Most of this public and private sector fusion research has focused on magnetic confinement fusion. This is a process in which a plasma of two hydrogen isotopes, usually deuterium and tritium, is held in place with powerful magnets and heated to extreme temperatures so that the atomic nuclei fuse, generating energy.
Out of the 35 start-ups identified by the FIA trade body, at least two-thirds are working on magnetic confinement fusion. One of those companies, Canada’s General Fusion, is building its first ever demonstration plant at Culham, with support from UKAEA.
The NIF breakthrough has also focused attention on a different area of research called inertial confinement, in which fusion conditions are achieved by compressing a tiny pellet of the hydrogen fuel using a laser — as at NIF — or in some cases using a projectile.
To date, inertial fusion companies have raised only about $180mn out of the $5bn raised across the sector, but are likely to attract more investment this year following the US breakthrough, says Holland.
In January, the Oxford-based inertial fusion company First Light Fusion signed an agreement with UKAEA to build its first demonstration plant, also at Culham, at a cost of about £30mn.
Meanwhile, in Germany, the inertial fusion company Marvel Fusion, one of the few fusion start-ups in the EU, is seeking to raise €350mn to build a technical demonstrator for a laser-driven technology. Its chief executive, Moritz von der Linden, says this could be a “paradigm shift” for the sector.
But the German government is doing too little to help, von der Linden argues — even though it will need a reliable, abundant energy source to replace natural gas if it wants to maintain the dominance of its globally revered industrial sector.
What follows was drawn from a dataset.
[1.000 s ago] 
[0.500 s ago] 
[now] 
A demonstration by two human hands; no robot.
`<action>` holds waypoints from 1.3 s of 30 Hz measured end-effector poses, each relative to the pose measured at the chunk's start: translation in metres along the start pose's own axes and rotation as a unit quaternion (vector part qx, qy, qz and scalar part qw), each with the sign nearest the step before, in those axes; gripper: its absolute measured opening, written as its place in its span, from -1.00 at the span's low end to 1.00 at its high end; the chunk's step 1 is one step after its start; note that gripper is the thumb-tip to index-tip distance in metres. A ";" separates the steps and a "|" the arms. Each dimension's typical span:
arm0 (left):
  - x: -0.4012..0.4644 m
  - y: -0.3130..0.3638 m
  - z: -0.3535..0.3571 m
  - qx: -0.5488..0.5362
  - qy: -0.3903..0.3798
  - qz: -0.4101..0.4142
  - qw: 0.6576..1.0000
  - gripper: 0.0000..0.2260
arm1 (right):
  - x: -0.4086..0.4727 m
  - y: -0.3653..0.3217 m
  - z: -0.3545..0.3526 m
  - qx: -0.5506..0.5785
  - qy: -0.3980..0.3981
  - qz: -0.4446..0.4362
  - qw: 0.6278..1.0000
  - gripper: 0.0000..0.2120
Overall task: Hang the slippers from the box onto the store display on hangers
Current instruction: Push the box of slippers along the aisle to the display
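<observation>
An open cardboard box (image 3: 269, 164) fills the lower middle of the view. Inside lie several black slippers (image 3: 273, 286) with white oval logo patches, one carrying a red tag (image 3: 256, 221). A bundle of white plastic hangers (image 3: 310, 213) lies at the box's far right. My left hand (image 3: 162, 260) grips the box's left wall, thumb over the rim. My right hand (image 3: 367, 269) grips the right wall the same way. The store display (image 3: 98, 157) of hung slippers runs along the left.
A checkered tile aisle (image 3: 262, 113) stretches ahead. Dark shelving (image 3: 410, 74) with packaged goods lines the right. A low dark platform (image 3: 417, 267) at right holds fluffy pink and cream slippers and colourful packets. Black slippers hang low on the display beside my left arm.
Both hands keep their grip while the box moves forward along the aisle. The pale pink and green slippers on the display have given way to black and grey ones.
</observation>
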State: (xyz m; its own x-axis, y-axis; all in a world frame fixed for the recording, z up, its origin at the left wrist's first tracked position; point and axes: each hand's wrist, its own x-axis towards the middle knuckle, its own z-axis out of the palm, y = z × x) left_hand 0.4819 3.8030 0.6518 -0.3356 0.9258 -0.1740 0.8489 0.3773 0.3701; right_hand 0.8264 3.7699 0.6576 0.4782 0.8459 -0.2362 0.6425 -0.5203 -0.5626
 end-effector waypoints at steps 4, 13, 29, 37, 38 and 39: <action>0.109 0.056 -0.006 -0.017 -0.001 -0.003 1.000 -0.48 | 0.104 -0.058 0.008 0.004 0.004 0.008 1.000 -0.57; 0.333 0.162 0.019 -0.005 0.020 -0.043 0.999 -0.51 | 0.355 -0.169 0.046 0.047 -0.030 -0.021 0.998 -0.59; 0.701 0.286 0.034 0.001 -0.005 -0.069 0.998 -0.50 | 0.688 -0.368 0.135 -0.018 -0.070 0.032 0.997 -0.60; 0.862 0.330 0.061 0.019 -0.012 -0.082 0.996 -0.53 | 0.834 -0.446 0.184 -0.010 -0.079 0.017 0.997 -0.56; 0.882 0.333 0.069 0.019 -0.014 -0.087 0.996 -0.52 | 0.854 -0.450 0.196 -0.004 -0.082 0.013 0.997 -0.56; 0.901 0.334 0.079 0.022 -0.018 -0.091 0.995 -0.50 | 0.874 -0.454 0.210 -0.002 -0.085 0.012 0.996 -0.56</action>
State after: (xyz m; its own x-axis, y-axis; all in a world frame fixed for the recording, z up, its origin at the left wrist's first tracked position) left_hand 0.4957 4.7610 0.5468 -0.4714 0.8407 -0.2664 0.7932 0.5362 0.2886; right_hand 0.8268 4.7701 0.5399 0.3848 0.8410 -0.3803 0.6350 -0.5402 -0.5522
“It is a disadvantage to be in Germany,” von der Linden argues. “Things are moving too slowly, and they’re not moving at scale. The main part missing in Germany is a clear political commitment that the government is supporting this, the next is subsidies.”
Over the longer term, the German government needs to step up as a “potential customer” in the same way that Nasa, the US space agency, supported the growth of Elon Musk’s SpaceX, he suggests.
The EU’s main fusion investment is in the International Thermonuclear Experimental Reactor, a global research initiative backed by 35 countries to build the world’s largest magnetic confinement machine in France. The construction costs were initially estimated at €5bn but have risen to as much as €20bn. The EU is responsible for 45 per cent of the budget.
“It was a mistake to just bet on one horse,” von der Linden says of the EU’s focus on Iter. “You’ve got to bet on the race and then see who wins it.”